0:20:51 JA: It’s not like it’s gonna lead you to stocking 12 and 20 of something either. I mean, you might be off by one, you might stock three and five when you really need two and four or whatever for your min-max and it’s not gonna hurt you, you can improve upon that through time. So it’s not like you’re gonna be ordering and setting min-maxes for a ton of stuff and being way off base by doing that.
0:21:17 GW: All that being said, if you’ve 20,000 components in your store, this is not a small exercise. But you can get relative information and make some assumptions.
0:21:28 RK: I think, just for me, not specifically on this question, but it’s a broader thing too. So it’s not just min-maxes, this is everything. I hear all the time, “Hey, we don’t have failure histories, what do we do?” “Hey, we don’t have this history, what do we do?” It’s really the same answer. You gotta do some work. You gotta go find the old guy who’s maintained it for 20 years, buy him a box of donuts and talk to him. That’s really how it is. [chuckle]

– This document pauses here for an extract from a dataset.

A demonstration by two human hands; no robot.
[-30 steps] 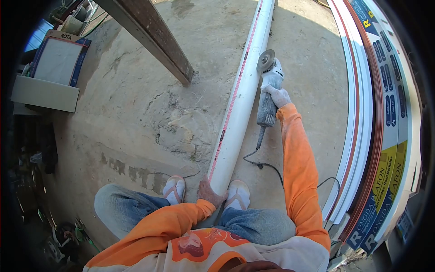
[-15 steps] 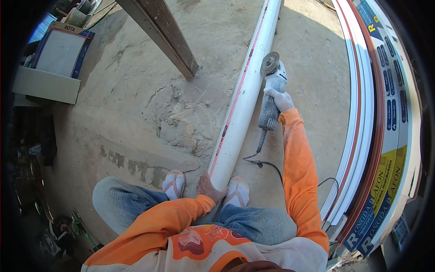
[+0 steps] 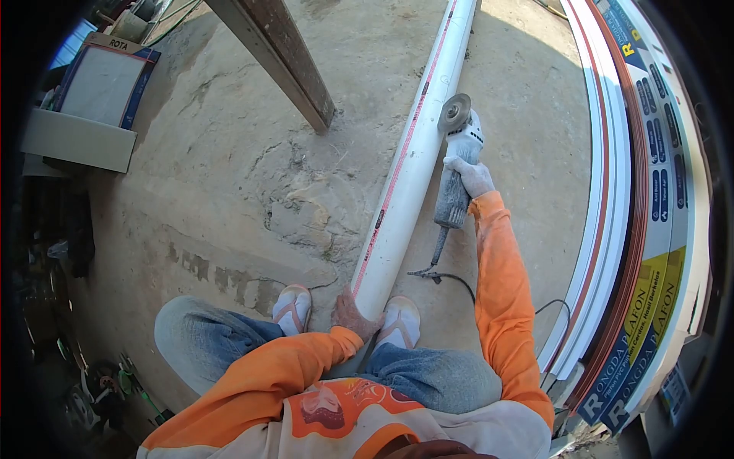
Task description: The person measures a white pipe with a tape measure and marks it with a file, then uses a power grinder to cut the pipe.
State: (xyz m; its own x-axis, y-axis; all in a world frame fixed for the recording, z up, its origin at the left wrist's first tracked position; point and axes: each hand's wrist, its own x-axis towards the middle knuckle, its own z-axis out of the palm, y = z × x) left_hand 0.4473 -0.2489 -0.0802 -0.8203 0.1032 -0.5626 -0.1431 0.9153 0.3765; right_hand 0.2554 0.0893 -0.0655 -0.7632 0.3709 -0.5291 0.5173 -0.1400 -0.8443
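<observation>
Concrete floor [image 3: 229,153], rough and cracked, carries everything. Along its right side lies a stack of packed panels [image 3: 642,191]. A long white plank [image 3: 405,168] lies flat on the floor, and its long axis runs from between the person's feet straight away from the body. The angle grinder [image 3: 451,203] is just beside the plank's right edge, with the right hand [image 3: 472,174] clenched around its handle. The left hand [image 3: 353,314], nearer to the body, grips the plank's near end with curled fingers.

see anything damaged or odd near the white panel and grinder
The concrete floor left of the white panel is cracked and flaking. The grinder in the right hand looks dusty but whole.
</observation>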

0:21:56 Ryan: I completely agree with that. You’re not having the consumption history, we find that so many times that yes, we don’t have this beautiful, clean history that we would hope to have in order to make these big decisions, but I think what Joe and George, you guys mentioned was, you just gotta start somewhere. The impact is gonna be way worse if you don’t start than if you’re one or two off.

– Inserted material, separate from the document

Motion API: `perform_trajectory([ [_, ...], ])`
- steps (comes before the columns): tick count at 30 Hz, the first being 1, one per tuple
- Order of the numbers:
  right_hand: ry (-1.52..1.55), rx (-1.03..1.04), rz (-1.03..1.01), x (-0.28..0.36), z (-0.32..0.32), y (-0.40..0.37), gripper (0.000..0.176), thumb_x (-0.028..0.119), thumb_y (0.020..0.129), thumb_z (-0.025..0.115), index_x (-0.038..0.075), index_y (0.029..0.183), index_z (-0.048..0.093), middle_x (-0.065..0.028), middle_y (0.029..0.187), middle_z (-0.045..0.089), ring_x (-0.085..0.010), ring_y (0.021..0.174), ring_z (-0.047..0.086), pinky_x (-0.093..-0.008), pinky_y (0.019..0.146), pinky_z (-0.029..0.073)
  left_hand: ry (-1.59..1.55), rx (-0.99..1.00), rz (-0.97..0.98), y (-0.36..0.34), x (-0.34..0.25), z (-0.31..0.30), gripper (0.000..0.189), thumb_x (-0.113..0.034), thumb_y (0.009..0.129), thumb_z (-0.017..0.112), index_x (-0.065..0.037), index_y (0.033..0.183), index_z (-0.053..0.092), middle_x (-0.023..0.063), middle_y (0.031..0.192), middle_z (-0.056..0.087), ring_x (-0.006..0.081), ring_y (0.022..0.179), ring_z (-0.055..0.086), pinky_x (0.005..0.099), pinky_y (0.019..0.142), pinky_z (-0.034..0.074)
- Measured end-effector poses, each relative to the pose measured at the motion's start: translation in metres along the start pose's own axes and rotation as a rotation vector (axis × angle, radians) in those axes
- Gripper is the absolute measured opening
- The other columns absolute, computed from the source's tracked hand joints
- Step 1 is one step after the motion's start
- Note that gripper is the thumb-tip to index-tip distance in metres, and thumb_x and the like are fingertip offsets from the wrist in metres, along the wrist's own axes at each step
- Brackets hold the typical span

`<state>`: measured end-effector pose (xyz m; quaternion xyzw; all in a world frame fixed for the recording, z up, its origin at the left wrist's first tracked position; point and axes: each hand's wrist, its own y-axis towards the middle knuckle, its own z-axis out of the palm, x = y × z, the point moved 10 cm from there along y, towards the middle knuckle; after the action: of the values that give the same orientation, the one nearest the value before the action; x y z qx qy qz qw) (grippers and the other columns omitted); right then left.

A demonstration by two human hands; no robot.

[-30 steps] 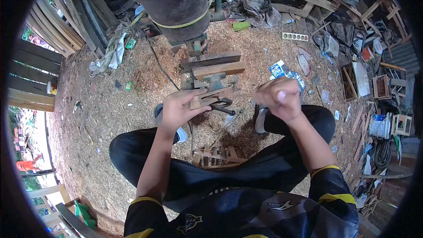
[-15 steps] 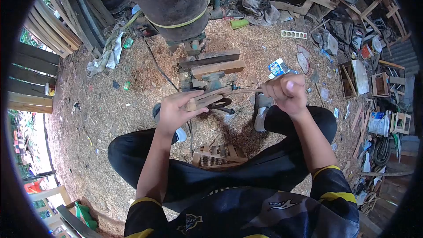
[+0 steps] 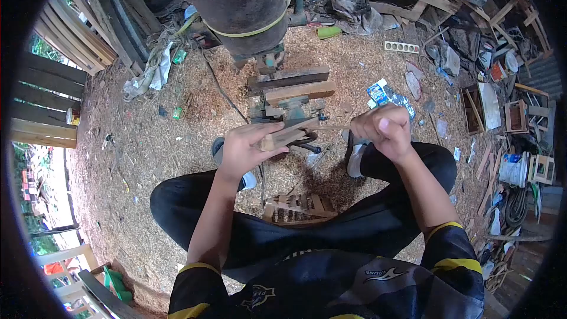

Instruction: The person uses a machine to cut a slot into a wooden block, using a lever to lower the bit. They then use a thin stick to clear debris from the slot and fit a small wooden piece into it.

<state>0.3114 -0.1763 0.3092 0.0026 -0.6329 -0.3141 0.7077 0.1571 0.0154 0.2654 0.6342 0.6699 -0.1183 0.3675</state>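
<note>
My left hand (image 3: 248, 146) grips the near end of a slotted wooden piece (image 3: 290, 136), thumb on one side and fingers on the other. That piece lies over a vise-like metal tool (image 3: 297, 108) low in front of me. Closed in a fist, my right hand (image 3: 385, 132) holds a thin stick-like tool (image 3: 335, 127) that reaches left to the far end of the wooden piece. What exactly the tool's tip touches is too small to tell. Two wooden blocks (image 3: 300, 91) sit just beyond the metal tool.
A large dark drum-like machine body (image 3: 245, 6) stands ahead. A slatted wooden piece (image 3: 300, 208) lies between my legs. A power strip (image 3: 401, 47) and a blue packet (image 3: 378, 91) are on the shavings-covered ground (image 3: 195, 94). Boards (image 3: 47, 100) stand left; scrap lies right.
The whole view has shifted slightly, so things appear a little farther right. Both hands keep their holds, with the right fist slightly closer to the wooden piece.
</note>
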Motion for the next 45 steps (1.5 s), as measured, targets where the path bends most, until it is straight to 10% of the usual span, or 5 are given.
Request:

0:22:26 GW: Yeah, absolutely.
0:22:28 Ryan: Alright, great question. So we got one more question coming up here. So, what are best practices to prepare a plant changeover in order to align the generation of PM activities for rotating assets with redundancy in COMS? Alright, let’s see if we could boil that question down. [laughter] Who got that one?
0:22:52 JA: A plant changeover. Well, you gotta understand some context. So plant… Is this an automotive facility where they shut down and do a complete changeover? Is it…
0:23:03 GW: It depends on the… I think the question is about redundancy… So let’s say you have a pump skid, and you got a primary and a secondary pump. I think the question is about how do you manage the PM strategy and when do they switch? In other words, from lead-lag. If I understand the question but I could be way off.
0:23:25 Ryan: Let’s go with that. [laughter]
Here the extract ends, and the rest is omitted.